Le FIFDA l’avait déjà présenté en 2016 mais tient à redonner une possibilité de le voir en 2017 : Hogtown de Daniel Nearing. Basé à Chicago, le Canadien Daniel Nearing s’est fait connaître avec Chicago Heights (The Last Soul on a Summer Night, 2010), adaptation originale d’une nouvelle de Sherwood Anderson, les souvenirs d’un vieil écrivain qui ne discerne plus la fiction du réel. Nearing reprend avec Hogtown (2015) le noir et blanc et l’écriture en boucle de sa première oeuvre. Les plans y sont élaborés, la construction énigmatique et de tonalité surréaliste. Deuxième acte, réalisé avec un petit budget de 10 000 US$, de ce qui sera une trilogie sur les villes, situé durant les émeutes raciales de 1919, Hogtown dresse un portrait de Chicago et y pointe la persistance du racisme, à partir d’une intrigue minimaliste : un policier noir cherche à retrouver par une nuit de neige le riche propriétaire blanc d’un théâtre dont on apprend qu’il n’aimait pas « l’émergence des femmes, des Juifs et des Noirs ». La voix off de Chicago Heights est ici remplacée par des inserts littéraires sur les images de Sanghoon Lee. Ernest Hemingway y croise le fer avec Sherwood Anderson, mais les vrais poètes ne sont pas forcément les plus connus. Ce qu’on retient de cette mosaïque de plans contrastés aux perspectives à la Orson Welles est la limite invisible qu’un enfant noir franchit un jour de 1919 en nageant sur une plage du lac Michigan racialement séparée : les Blancs le lynchèrent à mort, ce qui entraîna les émeutes.
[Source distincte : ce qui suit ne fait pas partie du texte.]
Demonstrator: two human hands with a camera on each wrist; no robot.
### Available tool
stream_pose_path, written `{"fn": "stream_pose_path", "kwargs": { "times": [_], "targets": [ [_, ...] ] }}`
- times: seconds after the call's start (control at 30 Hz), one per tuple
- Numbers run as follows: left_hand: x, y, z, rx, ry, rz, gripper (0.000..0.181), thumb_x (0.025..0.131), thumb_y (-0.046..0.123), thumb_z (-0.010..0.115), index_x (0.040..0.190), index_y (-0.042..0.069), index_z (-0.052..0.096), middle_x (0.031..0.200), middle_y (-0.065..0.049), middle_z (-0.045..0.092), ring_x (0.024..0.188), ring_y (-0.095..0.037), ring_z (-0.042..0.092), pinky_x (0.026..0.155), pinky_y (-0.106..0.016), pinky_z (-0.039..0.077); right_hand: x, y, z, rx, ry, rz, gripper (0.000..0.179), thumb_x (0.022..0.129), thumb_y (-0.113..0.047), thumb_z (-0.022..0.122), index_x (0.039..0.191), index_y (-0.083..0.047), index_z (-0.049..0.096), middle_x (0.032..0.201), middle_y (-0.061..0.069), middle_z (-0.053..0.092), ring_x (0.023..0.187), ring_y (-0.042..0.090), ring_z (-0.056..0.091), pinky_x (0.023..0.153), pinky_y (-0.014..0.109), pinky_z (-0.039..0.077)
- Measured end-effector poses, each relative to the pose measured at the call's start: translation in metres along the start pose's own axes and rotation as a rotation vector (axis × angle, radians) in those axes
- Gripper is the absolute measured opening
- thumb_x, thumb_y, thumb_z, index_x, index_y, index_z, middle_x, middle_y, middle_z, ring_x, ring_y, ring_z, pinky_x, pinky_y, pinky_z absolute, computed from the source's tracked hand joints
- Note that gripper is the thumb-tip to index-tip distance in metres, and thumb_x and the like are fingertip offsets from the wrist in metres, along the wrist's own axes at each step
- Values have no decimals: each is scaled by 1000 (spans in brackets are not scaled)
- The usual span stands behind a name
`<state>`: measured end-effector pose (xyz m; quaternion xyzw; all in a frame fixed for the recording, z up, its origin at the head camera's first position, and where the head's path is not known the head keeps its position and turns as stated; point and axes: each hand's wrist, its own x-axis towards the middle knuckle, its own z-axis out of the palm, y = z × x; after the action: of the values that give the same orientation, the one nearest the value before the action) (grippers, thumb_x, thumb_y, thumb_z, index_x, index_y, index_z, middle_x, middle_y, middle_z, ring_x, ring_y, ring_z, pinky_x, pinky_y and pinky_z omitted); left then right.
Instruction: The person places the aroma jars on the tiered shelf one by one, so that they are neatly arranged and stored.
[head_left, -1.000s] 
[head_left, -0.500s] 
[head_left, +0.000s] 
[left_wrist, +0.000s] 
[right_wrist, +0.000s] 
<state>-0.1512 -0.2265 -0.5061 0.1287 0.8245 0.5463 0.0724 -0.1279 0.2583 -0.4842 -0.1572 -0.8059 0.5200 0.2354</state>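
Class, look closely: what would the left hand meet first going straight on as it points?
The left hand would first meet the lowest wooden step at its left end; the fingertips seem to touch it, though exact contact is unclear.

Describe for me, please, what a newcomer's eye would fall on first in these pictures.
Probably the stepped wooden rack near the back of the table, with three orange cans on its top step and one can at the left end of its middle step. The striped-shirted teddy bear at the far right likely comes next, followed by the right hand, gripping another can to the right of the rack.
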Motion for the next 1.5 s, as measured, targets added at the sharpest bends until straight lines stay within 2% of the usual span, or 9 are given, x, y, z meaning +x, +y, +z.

Avec Stand Down Soldier, inédit en Europe, l’actrice Jeryl Prescott Sales, connue pour ses rôles dans des séries télévisées, part de sa propre expérience familiale pour construire un drame autour des vétérans africains-américains des guerres d’Irak et de d’Afghanistan. Stacy souffre d’un traumatisme lié à la guerre mais aussi et surtout au fait d’avoir été violée par un soldat blanc. Entre l’infidélité de son mari avec lequel elle ne peut plus renouer et son addiction aux médicaments qu’elle doit se procurer illégalement, elle sombre d’autant plus qu’un accident fait remonter de vieilles traîtrises affectives autour de son fils et des non-dits qui mettent en péril la cohésion de ceux qui pourraient la soutenir. Le film serait plus fort s’il adoptait moins les codes du téléfilm, mais il accroche car ce personnage confronté à la violence sous toutes ses formes est poignant et qu’on le sent emblématique d’une situation partagée par d’autres femmes. Cette imbrication du passé et du présent d’un destin qui vous tombe dessus sans prévenir en dit long sur le vécu noir. Le viol de l’intégrité dans la guerre dépasse ainsi l’acte pour atteindre la cohésion de la communauté, elle-même symboliquement violée dans son humanité et déstabilisée dans ses valeurs. Il faudra la force de Stacy et la solidarité d’un milieu qui parvient à retrouver ses marques pour qu’elle remonte la pente et puisse à nouveau croire en la vie.